Aku melihatnya begitu. Sampai-sampai karena kebaikan yang ia tunjukkan pada kami, semua terekam begitu jelas dan membuat kami berlomba ingin menyaingi.

Dengan kebaikan pula, aku merasakan bahwa Allah melindungi semua panca indera yang ia miliki. Matanya selalu ia jaga tak melihat kanan-kiri. Tangan kakinya dikerjakan untuk bekerja siang dan malam hari. Pendengarannya hanya untuk mendengar lantunan Qur'an. Dan mulutnya hanya untuk membicarakan hal-hal yang perlu disampaikan.
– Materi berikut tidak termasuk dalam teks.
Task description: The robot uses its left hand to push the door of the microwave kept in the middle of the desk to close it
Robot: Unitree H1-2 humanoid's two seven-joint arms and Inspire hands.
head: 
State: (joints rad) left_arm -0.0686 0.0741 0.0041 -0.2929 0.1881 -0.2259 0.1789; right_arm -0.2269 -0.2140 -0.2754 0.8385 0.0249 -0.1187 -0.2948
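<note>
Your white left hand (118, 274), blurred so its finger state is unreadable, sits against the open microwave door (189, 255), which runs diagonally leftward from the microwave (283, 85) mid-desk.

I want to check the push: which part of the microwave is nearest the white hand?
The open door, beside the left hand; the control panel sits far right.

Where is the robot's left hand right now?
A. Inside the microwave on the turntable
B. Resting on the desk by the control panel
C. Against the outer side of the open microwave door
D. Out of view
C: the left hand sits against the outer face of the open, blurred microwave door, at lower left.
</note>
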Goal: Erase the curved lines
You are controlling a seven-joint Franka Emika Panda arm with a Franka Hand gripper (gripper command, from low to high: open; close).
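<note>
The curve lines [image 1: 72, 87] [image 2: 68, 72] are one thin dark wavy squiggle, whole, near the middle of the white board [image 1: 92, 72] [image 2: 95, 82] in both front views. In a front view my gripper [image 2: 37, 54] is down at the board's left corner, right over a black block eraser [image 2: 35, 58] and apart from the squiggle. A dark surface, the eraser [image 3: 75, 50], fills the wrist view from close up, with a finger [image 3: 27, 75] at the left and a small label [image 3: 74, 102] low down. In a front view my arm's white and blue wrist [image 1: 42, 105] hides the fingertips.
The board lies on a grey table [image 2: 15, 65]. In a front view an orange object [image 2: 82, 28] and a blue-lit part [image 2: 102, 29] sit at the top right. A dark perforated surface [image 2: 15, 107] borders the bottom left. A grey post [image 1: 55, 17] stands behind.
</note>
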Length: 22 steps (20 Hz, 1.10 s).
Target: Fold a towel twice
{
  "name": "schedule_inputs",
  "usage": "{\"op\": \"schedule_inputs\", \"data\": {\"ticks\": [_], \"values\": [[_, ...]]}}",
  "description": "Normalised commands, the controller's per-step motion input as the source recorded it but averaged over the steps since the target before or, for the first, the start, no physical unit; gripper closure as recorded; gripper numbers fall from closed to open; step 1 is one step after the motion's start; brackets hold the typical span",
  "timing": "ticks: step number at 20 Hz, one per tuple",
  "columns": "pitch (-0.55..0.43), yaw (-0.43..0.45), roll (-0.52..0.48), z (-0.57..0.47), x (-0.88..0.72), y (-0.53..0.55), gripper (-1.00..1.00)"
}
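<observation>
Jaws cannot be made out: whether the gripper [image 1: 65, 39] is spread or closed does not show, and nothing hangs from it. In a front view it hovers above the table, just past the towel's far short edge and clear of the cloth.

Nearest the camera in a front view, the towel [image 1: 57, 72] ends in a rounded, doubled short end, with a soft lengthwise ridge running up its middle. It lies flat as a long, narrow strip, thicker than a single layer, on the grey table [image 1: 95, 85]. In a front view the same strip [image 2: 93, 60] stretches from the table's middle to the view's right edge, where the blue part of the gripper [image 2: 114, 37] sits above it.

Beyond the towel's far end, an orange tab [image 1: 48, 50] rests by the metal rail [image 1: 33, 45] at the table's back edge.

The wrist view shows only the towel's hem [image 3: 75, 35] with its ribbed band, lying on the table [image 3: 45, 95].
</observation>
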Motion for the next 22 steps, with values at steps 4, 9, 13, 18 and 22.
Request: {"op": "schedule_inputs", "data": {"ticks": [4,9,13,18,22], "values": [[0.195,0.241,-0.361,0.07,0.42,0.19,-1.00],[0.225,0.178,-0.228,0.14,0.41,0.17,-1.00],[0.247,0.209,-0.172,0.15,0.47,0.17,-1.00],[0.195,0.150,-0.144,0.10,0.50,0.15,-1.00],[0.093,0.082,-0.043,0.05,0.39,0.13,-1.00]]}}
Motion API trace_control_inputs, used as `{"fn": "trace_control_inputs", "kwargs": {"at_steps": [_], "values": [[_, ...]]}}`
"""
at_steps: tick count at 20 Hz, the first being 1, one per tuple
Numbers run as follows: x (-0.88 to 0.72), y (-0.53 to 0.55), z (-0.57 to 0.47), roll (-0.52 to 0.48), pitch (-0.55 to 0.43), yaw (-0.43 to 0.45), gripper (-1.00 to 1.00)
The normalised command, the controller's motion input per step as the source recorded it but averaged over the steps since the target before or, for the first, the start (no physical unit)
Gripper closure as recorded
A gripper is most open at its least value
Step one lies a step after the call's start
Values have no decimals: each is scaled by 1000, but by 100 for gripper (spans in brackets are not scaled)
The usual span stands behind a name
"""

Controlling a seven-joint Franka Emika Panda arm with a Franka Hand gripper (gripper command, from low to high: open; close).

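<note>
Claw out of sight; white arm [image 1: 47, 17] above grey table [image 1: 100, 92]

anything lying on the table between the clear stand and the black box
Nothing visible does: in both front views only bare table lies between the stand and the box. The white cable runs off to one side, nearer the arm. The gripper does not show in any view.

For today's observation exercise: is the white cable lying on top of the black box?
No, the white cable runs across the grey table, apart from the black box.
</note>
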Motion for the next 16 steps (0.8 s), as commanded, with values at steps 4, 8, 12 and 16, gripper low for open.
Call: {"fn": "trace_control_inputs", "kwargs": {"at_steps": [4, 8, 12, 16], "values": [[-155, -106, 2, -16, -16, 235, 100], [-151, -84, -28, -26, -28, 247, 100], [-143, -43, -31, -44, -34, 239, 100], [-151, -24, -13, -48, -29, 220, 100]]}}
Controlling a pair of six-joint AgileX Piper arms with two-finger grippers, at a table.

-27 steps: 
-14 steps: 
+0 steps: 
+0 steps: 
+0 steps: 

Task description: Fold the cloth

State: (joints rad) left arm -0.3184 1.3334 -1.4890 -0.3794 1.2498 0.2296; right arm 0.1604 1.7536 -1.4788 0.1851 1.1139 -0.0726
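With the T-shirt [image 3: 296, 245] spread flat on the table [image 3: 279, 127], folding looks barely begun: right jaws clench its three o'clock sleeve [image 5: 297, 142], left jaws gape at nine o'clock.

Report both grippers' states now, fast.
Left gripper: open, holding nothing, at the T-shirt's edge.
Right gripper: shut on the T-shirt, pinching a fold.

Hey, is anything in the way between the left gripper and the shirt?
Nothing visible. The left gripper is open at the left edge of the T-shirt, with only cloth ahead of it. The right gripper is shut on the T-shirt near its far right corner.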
Tak lupa, Mas adi itu selalu mau belajar. Ia tak pernah merasa malu. Ia belajar semua hal dari awal. Contohnya dalam pelajaran bahasa inggris. Ia memang belum bisa bahasa inggris. Tapi tak kusangka, saat ia berbicara dengan orang asing, ia mampu berkomunikasi. Ah, hidup itu bukankah intinya memang hanya soal ikhtiar? Siapa yang terus berusaha maka ia akan cepat mendulang hasilnya!?

Mas adi itu begitu loyal kepada kami, pengajar muda yang berlabel "mengabdikan diri" pada negara. Bukan hanya harga print yang terus dikurangi. Temanku saja diberi alat print cuma-cuma karena print yang dibelinya divonis tak dapat berfungsi lagi. Saat ini ia dan bos nya malah memikirkan untuk menyiapkan ruangan tersendiri untuk kami agar dapat memiliki tempat persinggahan yang layak selama di Kota. Ia baik, mungkin ini yang disebut ketulusan yang dulu selalu disinggung saat masa pelatihan.

Walau ia hanya tamatan STM, ia mampu hidup sederhana dengan memulai semua dari awal. Masa lalunya mungkin kelam.  Namun, Allah mengaruniakan akal, pikiran, harta dan tenaganya untuk kebaikan. Sempurna.

Allah memang selalu adil menciptakan semua makhluknya.

Seperti perkataan Abi yang kuingat tak lama setelah membuka catatan fiqh ibadah. Bahwa sejatinya hidup bukanlah bilangan waktu yang berulang. Melainkan hidup adalah bilangan amal kebaikan yang terus diulang. Berulangnya waktu bukanlah urusan manusia, tetapi itu adalah urusan Allah. Orang yang baik tidak peduli dengan berulangnya waktu. Namun seharusnya lebih peduli dengan amalnya seiring dengan berulangnya waktu.

Orang seperti ini, berarti telah selesai dengan dirinya jika ditanya soal berapa umurnya hari ini. Karena yang mengusiknya bukan telah berapa tuanya ia saat ini, melainkan sudah berapa amal kebaikan yang ia kerjakan dengan waktu yang semakin tua selama ini.

Tak pernah kutahu apa jadinya ia suatu saat nanti. Tak kan ku tahu bagaimana Allah akan membentuknya dikemudian hari. Apakah kelak Allah akan menjadikannya orang yang terus sesederhana ini? Apakah Allah akan memberikan kehidupan baik setelah keberadaannya di dunia ini? Entahlah aku tak tahu. Yang kutahu, ia sukses membuat kami berlomba berusaha ingin terus menyaingi.

*menunggu hujan di toko printer. Entahlah mengapa aku harus menuliskan tentang siapa itu mas adi!?